靴を履き終えたとき何故かそこに店員が居なかった。






反物を眺めていた光は僅かながらも眉を顰めた。

「んー異形だろけどなーんか弱々しいっていうか、よく分からないのが居るわね」

周囲を見渡すも特に変化も無く店主もほかの客に付いていた。

「んーこんな人が多くて真昼間に出てくるようなモノでもないし」

まして此処はショッピングモール異形の発生には余りに向いていないと考えられる。

「昔の人は言いました、備えあれば百戦危うからずと」

光は駐車場に向かった。車の中には嵐用の武器と回転弾倉式杖(ほぼ銃)がトランクの中に入っている。光は温厚そうに見えるが、武器が大好きなのである。








両足から体へそして頭に、魔力に近い何かが嵐の中に入り込む。その眼には黒い服に黒の帽子をかぶり、モノクルを付けた老人が立っていた。老人は手を差し伸べ嵐もその手をとり歩いていった。

「さぁ一緒においで」

嵐は店を出てゆっくりと歩いてしまった。

「嵐っ、まさか異形」

命の目にも嵐の前に黒い何者かが居るのは理解できる。しかし店員も近くで服を見ている客も誰もこの老人に気づいていない。嵐が服を着たまま出て行ったのに。

「催眠、幻惑に近い何か又は霊体の異形って事ですねぇ」

焦っても事態が変わらないことを理解した命は、異形を分析する。異形であるなら弱点が存在し又霊体であるなら物理的干渉は全く意味を成さない。

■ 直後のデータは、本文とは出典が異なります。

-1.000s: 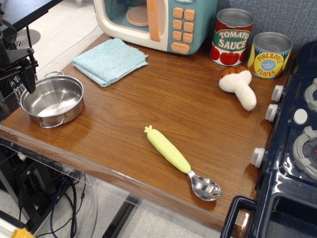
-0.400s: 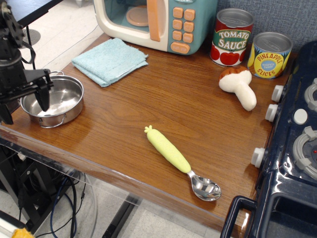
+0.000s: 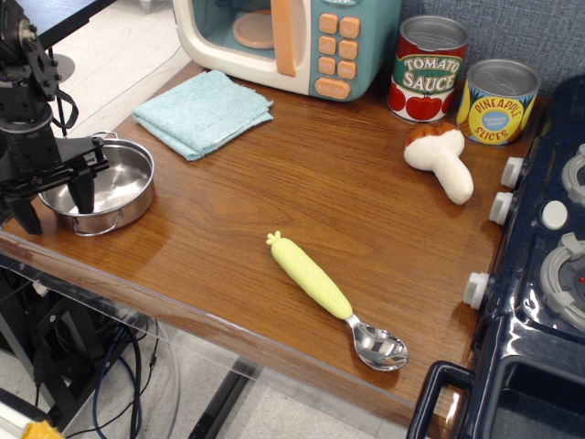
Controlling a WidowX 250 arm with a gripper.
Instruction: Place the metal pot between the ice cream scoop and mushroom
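Stainless steel glints at the left end of a wooden counter (image 3: 302,183), where the metal pot (image 3: 99,186) sits near the front edge with its 2 wire loop handles showing. The black gripper (image 3: 53,201) hangs over the pot's left rim, its 2 fingers spread apart: one finger (image 3: 84,189) points down inside the bowl, the other stands outside the wall, so the rim lies between them without being pinched. The ice cream scoop (image 3: 334,298) lies diagonally near the front of the counter, yellow-green handle toward the pot, metal bowl toward the toy stove (image 3: 539,302) at right. The mushroom (image 3: 441,158) lies tipped over farther back, just in front of 2 tins, tomato sauce (image 3: 429,69) and pineapple slices (image 3: 496,101). A folded blue cloth (image 3: 203,112) rests before a toy microwave (image 3: 288,41).
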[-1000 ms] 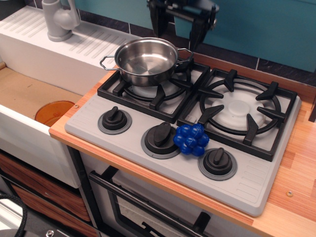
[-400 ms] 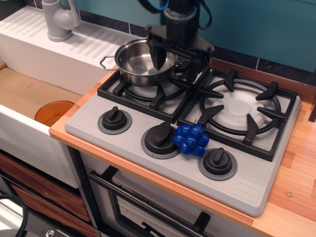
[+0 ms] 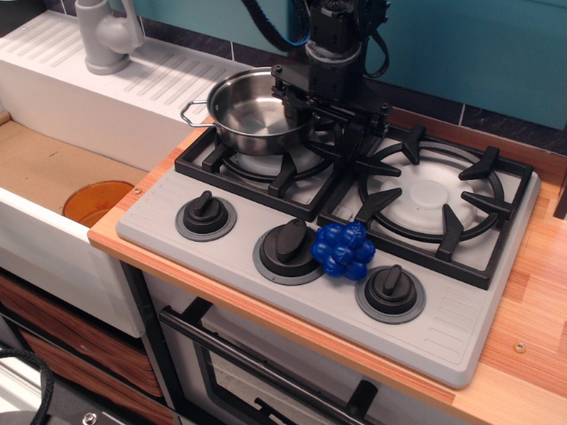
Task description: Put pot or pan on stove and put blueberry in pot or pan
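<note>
Lower now than a moment ago, your gripper (image 3: 321,119) has come down to the right rim of the pot (image 3: 252,111), in the upper middle of the frame. One black finger (image 3: 293,113) reaches inside the rim and the other sits outside, by the right handle. The fingers look narrow around that edge, but you cannot tell if they are really pinching it.

Count with me. You have one pot, one stove (image 3: 292,266), one blueberry (image 3: 343,250), two burner grates and three knobs.

You can see the pot sitting on the left grate (image 3: 221,159), with nothing inside it. It is round, shallow and shiny like a mirror, with a thin wire loop handle poking out to the left. The gripper hides its other side.

You will find the blueberry in the middle of the frame, on the grey front strip of the stove. It is a bunch of glossy blue balls, just beside the middle knob (image 3: 288,241) and near the right knob (image 3: 390,290). The left knob (image 3: 205,212) is well apart from it. The right grate (image 3: 430,195) has nothing on it.

Look around the stove too. A wooden counter (image 3: 532,319) holds it. A white sink (image 3: 53,142) fills the left of the frame, with a grey tap (image 3: 104,35) at the upper left and an orange round thing (image 3: 96,202) down inside. A teal wall (image 3: 478,44) is behind.
</note>
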You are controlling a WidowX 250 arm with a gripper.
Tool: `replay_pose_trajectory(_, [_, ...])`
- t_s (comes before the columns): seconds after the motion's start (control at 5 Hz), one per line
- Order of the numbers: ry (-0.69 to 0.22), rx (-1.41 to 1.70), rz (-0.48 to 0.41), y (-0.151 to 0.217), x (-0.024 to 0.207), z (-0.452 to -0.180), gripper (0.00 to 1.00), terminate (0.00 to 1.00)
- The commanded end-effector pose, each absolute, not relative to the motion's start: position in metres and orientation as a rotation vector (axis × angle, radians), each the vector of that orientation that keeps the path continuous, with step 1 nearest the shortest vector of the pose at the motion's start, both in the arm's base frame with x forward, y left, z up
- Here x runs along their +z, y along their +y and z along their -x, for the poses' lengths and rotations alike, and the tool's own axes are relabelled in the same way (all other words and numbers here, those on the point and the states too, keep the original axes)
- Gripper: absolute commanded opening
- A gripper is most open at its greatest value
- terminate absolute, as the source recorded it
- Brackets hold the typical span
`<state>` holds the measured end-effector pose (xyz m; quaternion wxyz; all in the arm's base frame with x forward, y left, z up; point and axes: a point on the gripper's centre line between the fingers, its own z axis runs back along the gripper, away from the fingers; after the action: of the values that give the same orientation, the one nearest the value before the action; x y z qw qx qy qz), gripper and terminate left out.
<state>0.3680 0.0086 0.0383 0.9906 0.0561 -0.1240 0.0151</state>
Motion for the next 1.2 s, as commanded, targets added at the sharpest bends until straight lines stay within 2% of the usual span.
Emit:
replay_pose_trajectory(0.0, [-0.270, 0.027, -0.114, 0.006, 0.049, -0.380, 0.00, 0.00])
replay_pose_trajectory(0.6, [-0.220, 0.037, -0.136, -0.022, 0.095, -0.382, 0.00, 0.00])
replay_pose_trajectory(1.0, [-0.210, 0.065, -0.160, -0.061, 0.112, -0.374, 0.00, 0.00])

「ならば、人気の無い所まで付いていって戦いやすくする」

この事態を母光が感知しないはずが無い、何か武器を持って来てくれると信じ今は待つしかない。

「さぁぁ こっちへ 」

「・・・」

歩く速度は変わらず、駐車場に向かいそして。

「そんな・・・空が暗い」

イデアの屋上は既に夜となり、満車であった駐車場も今では空っぽになっていた。

「結界、自分の世界が作れる程の力」

さらに歩みを進める、一歩また一歩と屋上の端まで来てしまった。

「さぁ 異国へ、此処とは違う遠くへ行こう」
「・・・は・・・い」

黒い影から僅かに蒼い瞳が映ると、影は既に屋上の端から外れ宙に浮いている。

「まって嵐、行っては駄目ぇぇ!!」

刹那




「殻の内に響け   蒼雷」




青き閃光が影を打ち抜く。

「ハーッハハハハハ、惜しい実に惜しい」

そこに立っていたのは母光、右手には回転式銃を模した紅い杖。既に銃口から白煙が立ち込めている。

「おまたせ、って嵐がやられちゃったの?」
「お母さん!」

銃以外にもアタッシュケースが二つ

「はい、これ使ってね」

と渡されたケースの中には同じように銃型の杖が一丁、白銀の銃身に美しい翼の装飾が施されていた。

「使い方はさっきみたいに唱えてから使うのよ」
「あの~呪文が分かりません」
「そういうのは気分とノリでカバーしつつ考えなさい」
「わ~投げ槍ですねぇ」

銃を手に取り構えてみる、魔術なのだから射撃の腕は問われない。必要なのは魔力と戦術。

「でもやって見せます!」

命が銃口を向けた。








西園寺家の屋根の上で銀は天夜市を見ていた。

「この感覚は・・・命の身に何か」

言うが早いが既に屋根から消えていた。